Collected data:
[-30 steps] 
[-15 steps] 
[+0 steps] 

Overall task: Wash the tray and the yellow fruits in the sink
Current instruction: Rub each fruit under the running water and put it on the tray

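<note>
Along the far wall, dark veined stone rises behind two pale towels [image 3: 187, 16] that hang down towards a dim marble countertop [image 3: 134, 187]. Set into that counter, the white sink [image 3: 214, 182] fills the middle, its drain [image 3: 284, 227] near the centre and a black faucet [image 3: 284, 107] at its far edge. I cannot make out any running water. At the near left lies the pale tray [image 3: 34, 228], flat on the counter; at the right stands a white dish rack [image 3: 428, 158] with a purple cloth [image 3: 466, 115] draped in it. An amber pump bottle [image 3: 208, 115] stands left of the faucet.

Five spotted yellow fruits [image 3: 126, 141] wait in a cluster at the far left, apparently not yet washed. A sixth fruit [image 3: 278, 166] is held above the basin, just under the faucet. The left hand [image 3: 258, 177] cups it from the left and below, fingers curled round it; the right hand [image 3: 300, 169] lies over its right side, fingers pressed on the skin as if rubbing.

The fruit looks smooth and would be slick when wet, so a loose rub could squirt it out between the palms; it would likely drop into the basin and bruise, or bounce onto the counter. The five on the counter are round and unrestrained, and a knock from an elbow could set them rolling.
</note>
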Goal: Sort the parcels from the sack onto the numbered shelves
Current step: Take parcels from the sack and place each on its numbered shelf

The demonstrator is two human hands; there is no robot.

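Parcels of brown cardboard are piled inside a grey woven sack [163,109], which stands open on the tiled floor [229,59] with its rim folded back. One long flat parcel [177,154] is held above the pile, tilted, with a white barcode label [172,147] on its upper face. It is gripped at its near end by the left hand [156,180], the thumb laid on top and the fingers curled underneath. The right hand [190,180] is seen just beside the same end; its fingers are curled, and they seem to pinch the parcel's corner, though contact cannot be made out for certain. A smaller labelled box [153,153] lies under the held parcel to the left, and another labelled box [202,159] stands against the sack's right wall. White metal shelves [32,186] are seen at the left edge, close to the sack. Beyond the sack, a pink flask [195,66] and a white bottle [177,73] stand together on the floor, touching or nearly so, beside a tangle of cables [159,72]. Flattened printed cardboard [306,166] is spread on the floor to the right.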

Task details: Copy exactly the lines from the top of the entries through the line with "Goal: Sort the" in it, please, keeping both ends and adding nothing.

Result:
[-30 steps] 
[-15 steps] 
[+0 steps] 

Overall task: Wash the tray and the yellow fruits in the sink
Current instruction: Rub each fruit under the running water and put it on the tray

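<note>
Along the far wall, dark veined stone rises behind two pale towels [image 3: 187, 16] that hang down towards a dim marble countertop [image 3: 134, 187]. Set into that counter, the white sink [image 3: 214, 182] fills the middle, its drain [image 3: 284, 227] near the centre and a black faucet [image 3: 284, 107] at its far edge. I cannot make out any running water. At the near left lies the pale tray [image 3: 34, 228], flat on the counter; at the right stands a white dish rack [image 3: 428, 158] with a purple cloth [image 3: 466, 115] draped in it. An amber pump bottle [image 3: 208, 115] stands left of the faucet.

Five spotted yellow fruits [image 3: 126, 141] wait in a cluster at the far left, apparently not yet washed. A sixth fruit [image 3: 278, 166] is held above the basin, just under the faucet. The left hand [image 3: 258, 177] cups it from the left and below, fingers curled round it; the right hand [image 3: 300, 169] lies over its right side, fingers pressed on the skin as if rubbing.

The fruit looks smooth and would be slick when wet, so a loose rub could squirt it out between the palms; it would likely drop into the basin and bruise, or bounce onto the counter. The five on the counter are round and unrestrained, and a knock from an elbow could set them rolling.
</note>
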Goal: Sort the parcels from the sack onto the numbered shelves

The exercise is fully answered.